A second remote probe monitors outside the LAN to ensure uptime and availability on the company's website, databases and the outside public network connectivity the company relies on to carry data between disparate locations. The third remote probe is tasked to monitor the company's foreign offices exclusively, to ensure connectivity is maintained in each location and speed troubleshooting in the event of a problem.

 

"With just six people total to manage the entire environment around the world, we rely heavily on PRTG to let us know what's going on," McTeer said. "Oftentimes we know that something is down before the office staff may even realize it."

When it comes to troubleshooting network issues, McTeer reports that PRTG easily cuts 30-45 minutes out of the diagnosis process, allowing his global support staff to respond more quickly to resolve issues. With each engineer armed with portable notebook PCs, PRTG's web-based interface makes it easy to spot problems on the go, open a command prompt and fix the problem from anywhere with an Internet connection.

At one time, traffic from four of the company's Asian offices all connected via VPN to a main hub and then to U.S. headquarters in a strategy designed to ensure greater reliable availability through more solid telecom infrastructure. But when the satellite offices began experiencing very high latency of 1500 to 3000 ms during times of heavy use, McTeer and his team began gathering stats from PRTG to troubleshoot the problem.

Their analysis revealed that the connections into each satellite office were much more stable than originally thought-something they had no way of determining prior to deploying PRTG-and there was no reason to route all traffic through a regional hub. The team rerouted the connections to tap directly into the U.S. corporate office, while maintaining access to the regional hub location as a backup measure. As a result, the company cut network latency for these remote offices down to less than 200 ms for a connection more than halfway around the world.

"The project started when the regional hub office went down, taking all the other offices down with it," McTeer said. "Because we're using PRTG to monitor from both sides of VPN router, we can now see which office is down or having a problem and determine whether it's the ISP that's down or an internal problem."

More efficient provisioning of network resources

Meanwhile, in some locations, McTeer and his team must deal with budget challenges-and not just of a financial nature. Due to a growing demand for bandwidth and IP capacity, it's quite common for telecom providers to impose monthly bandwidth caps in certain parts of the world. Tahitian Noni uses PRTG to analyze its data backup needs and adjust or provision its monthly backup transmission so as not to max out the office's allotment, resulting in costly overage charges that eat into its operating budget.

While the company is currently operating just three probes and monitoring the entire IT environment from its headquarters, because of PRTG's flexibility, scalability and affordability, McTeer says the company is preparing to deploy additional capacity in Asia. The plan is to establish a hub office as an alternative disaster recovery site to mirror its corporate office setup. A new PRTG probe will be set up and deployed here to ensure maximum availability and real-time redundancy in case of a natural disaster or other calamity that takes the headquarters off line.

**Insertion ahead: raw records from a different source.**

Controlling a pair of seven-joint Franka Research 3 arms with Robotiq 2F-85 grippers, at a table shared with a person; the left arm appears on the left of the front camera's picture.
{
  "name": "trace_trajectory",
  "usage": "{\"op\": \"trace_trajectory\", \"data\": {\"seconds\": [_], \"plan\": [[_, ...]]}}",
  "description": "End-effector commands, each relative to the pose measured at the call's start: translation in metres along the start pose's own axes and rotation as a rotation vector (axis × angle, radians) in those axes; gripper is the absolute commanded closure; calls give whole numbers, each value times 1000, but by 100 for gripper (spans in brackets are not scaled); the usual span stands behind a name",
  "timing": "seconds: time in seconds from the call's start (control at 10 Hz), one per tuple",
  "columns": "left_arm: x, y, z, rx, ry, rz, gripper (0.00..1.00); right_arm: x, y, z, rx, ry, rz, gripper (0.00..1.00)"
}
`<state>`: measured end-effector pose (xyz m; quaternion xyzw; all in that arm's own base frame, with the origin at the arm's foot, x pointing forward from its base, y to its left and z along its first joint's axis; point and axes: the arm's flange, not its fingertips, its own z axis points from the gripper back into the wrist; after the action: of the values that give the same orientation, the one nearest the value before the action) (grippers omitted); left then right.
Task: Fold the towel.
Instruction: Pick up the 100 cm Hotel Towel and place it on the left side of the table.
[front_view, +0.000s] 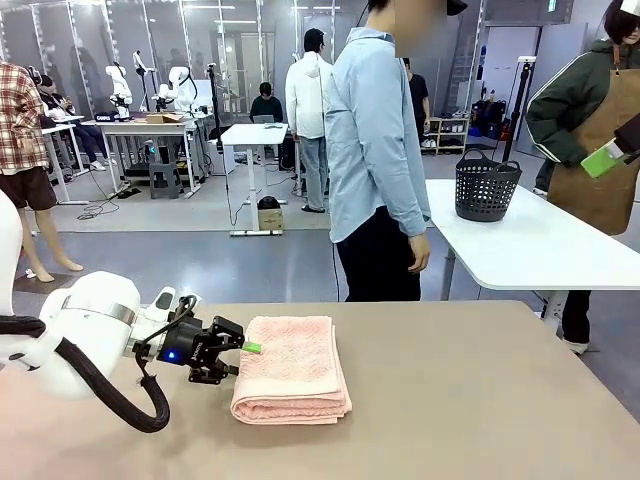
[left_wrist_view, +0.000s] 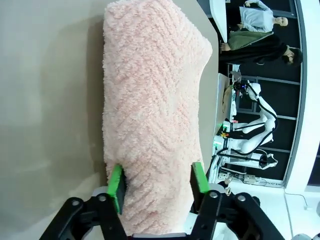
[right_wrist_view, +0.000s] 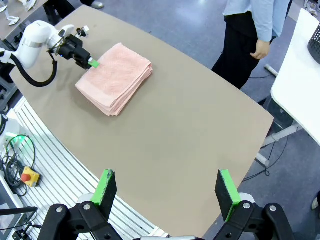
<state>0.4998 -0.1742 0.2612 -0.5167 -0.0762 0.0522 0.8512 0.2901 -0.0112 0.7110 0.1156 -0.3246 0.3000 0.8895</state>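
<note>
Front view: left gripper (front_view: 243, 358) level, jaws pinching towel (front_view: 292, 366).

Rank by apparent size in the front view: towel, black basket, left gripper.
1. towel, largest.
2. black basket, though it stands farther off, so it looks smaller than it is.
3. left gripper, closed on the towel's left edge.

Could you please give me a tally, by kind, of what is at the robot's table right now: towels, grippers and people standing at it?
Towels: 1, the folded pink towel, on the table.
Grippers: 2, the left gripper with its pads on the towel's edge, and the right gripper open above the table.
People: 1, the person at the far side.
Total: 4
</note>
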Motion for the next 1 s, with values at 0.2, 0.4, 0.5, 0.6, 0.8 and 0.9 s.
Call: {"op": "trace_trajectory", "data": {"seconds": [0.2,0.4,0.5,0.6,0.8,0.9], "plan": [[5,1,-11,-34,-4,-25,100,0,-1,0,-5,10,-8,0],[7,-2,-10,-27,-6,-35,100,0,-1,0,-5,10,-8,0],[7,-5,-10,-27,-6,-39,100,0,-1,0,-5,10,-8,0],[9,-6,-10,-25,-3,-44,100,0,-1,0,-5,10,-8,0],[15,-13,-8,15,10,-58,100,0,-1,0,-5,10,-8,0],[6,-6,-5,-6,3,-19,100,0,-1,0,-5,10,-8,0]]}}
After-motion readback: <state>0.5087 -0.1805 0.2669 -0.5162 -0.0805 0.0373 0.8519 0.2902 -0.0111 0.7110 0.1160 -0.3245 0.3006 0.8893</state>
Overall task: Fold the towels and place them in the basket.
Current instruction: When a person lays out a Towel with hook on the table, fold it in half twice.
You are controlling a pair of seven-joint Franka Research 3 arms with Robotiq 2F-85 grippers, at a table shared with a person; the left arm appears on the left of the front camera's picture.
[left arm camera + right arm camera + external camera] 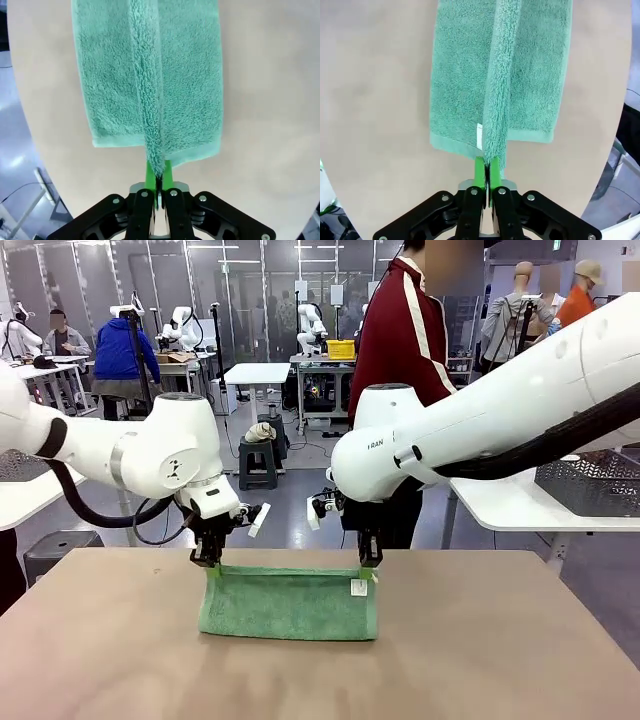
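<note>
A sea-green towel (288, 604) hangs folded over the brown table (480, 650), its lower part resting on the tabletop. My left gripper (208, 562) is shut on the towel's upper left corner, and my right gripper (369, 561) is shut on the upper right corner beside a small white tag. In the left wrist view the towel (150, 75) runs away from the green pads (150, 175) pinching its edge. The right wrist view shows the same towel (500, 75) clamped between green pads (480, 170). A dark mesh basket (592, 483) stands on the white table at the right.
A person in a dark red jacket (402, 340) stands behind the table's far edge, close to my right arm. White side tables (520, 505) flank the brown table. Bare tabletop lies in front of and on both sides of the towel.
</note>
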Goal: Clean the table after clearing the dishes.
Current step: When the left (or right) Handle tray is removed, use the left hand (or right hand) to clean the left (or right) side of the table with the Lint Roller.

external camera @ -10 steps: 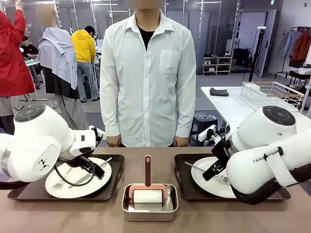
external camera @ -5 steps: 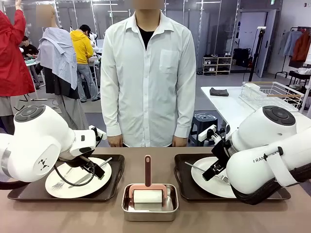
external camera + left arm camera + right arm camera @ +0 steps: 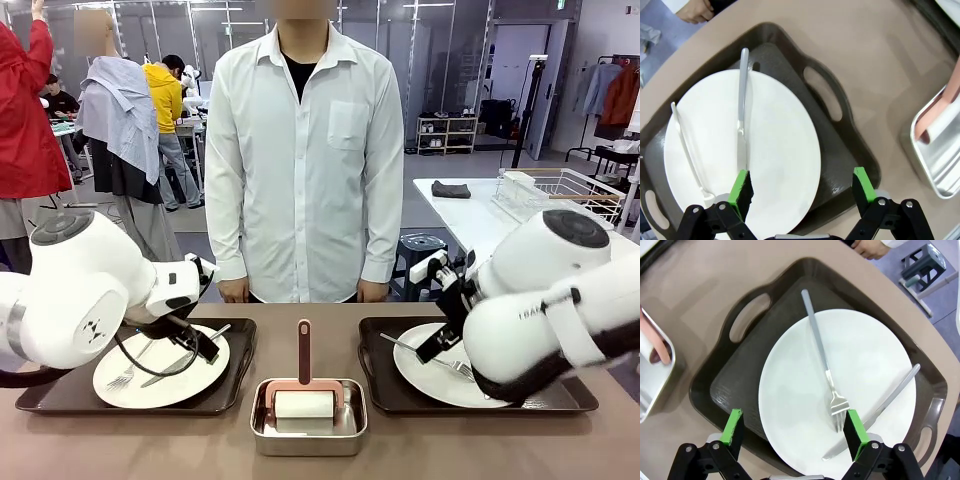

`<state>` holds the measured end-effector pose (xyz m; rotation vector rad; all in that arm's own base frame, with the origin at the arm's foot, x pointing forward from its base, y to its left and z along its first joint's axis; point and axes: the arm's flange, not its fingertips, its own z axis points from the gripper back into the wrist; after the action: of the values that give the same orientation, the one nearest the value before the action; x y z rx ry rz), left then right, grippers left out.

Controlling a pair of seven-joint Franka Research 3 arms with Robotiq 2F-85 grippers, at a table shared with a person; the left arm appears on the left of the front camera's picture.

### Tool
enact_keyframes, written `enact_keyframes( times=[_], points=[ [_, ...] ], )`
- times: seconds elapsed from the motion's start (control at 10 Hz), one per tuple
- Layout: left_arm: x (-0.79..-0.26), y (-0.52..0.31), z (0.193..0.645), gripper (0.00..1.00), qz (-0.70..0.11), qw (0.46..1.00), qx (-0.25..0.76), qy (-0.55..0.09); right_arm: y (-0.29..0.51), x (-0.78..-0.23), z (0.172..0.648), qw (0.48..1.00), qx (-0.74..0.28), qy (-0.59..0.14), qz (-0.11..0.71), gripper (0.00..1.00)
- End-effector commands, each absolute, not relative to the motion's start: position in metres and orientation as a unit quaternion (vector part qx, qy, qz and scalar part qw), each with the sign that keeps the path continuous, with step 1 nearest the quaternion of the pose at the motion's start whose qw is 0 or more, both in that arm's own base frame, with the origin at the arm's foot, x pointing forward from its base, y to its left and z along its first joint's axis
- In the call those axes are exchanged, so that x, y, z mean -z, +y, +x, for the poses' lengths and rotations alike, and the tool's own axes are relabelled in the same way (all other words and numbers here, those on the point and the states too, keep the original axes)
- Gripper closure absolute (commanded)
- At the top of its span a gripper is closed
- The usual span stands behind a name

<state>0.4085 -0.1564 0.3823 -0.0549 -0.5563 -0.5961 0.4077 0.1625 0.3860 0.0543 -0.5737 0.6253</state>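
Two white plates sit on dark brown handled trays on the taupe table (image 3: 150,445). The left plate (image 3: 200,375) carries a knife (image 3: 742,110) and a fork (image 3: 687,150). My left gripper (image 3: 801,190) hangs open above that plate's near rim and the left tray (image 3: 840,150). The right plate (image 3: 420,375) holds a fork (image 3: 822,365) and a knife (image 3: 880,410). My right gripper (image 3: 794,432) hovers open over the plate (image 3: 860,370) and its tray (image 3: 720,390). Neither gripper holds anything.
A small steel pan (image 3: 258,425) stands between the trays at the front, holding a white roller with a pink handle (image 3: 304,350). A person in a white shirt stands at the far edge, hands (image 3: 233,291) down. A white side table (image 3: 470,215) is at back right.
Both arms have shifted slightly above their trays, the right one a little up and to the left. Both grippers stay open, and the dishes have not moved.
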Motion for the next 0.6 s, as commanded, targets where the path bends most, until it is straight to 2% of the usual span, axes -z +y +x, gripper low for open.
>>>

Likewise, the company is building a PRTG dashboard for its staff in other regions that will enable them to monitor the network inside their own office, as well as at the company's corporate headquarters. The effort will not only provide the overseas teams with the capability to take care of its own network, but also monitor network status at the corporate office to support the company's redundancy/mirror disaster recovery plan.

Even with these aggressive plans, McTeer says that based on his experience with PRTG, the platform will live up to its expectations to provide the affordable, scalable monitoring solution he's come to trust.

"Our initial deployment went extremely well, and we've even migrated to a different server since we first installed it," McTeer said. "Even that went very smoothly. I don't anticipate any major challenges as we expand the PRTG capability throughout our global operations."